● **TASK DIRECTIONS**:
Please report every line of the listing below that has the word "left" in it.

● **DATA PROVIDED**:

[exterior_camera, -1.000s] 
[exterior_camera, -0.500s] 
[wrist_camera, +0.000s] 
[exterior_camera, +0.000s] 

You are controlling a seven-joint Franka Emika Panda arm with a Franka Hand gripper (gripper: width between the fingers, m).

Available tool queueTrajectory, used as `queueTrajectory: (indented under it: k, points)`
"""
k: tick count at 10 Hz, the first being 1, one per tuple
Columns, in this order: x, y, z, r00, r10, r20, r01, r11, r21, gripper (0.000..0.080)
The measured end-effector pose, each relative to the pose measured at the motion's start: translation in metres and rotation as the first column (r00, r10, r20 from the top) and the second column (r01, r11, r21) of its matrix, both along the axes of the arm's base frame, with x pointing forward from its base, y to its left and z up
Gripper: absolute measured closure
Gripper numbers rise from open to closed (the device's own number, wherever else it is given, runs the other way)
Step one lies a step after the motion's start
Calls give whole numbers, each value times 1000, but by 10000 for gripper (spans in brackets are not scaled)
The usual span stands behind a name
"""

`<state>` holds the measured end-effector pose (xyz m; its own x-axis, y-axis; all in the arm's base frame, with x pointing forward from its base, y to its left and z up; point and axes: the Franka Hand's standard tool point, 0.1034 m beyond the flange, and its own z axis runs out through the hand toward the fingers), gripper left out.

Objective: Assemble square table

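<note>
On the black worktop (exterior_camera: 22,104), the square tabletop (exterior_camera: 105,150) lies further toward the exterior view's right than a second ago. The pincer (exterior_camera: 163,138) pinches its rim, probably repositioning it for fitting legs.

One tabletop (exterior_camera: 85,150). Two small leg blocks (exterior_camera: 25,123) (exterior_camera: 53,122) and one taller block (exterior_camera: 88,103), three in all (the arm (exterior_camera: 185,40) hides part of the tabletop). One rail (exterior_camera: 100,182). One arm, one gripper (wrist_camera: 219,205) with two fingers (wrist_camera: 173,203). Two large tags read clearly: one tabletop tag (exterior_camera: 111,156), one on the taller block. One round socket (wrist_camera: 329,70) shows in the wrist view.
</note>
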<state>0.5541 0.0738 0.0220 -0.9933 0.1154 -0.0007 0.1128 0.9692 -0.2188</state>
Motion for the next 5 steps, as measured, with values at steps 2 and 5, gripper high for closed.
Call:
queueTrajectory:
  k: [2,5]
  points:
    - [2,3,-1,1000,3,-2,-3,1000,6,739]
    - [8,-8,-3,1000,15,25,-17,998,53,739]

● **ANSWER BOX**:
The measured end-effector pose, each relative to the pose measured at the motion's start: translation in metres and rotation as the first column (r00, r10, r20 from the top) and the second column (r01, r11, r21) of its matrix, both along the axes of the arm's base frame, with x pointing forward from its base, y to its left and z up
`<state>` holds the measured end-effector pose (xyz m; its own x-axis, y-axis; all in the arm's base frame, with x pointing forward from its base, y to its left and z up; point and axes: the Franka Hand's standard tool point, 0.1034 m beyond the flange, and its own z axis runs out through the hand toward the fingers), gripper left out.

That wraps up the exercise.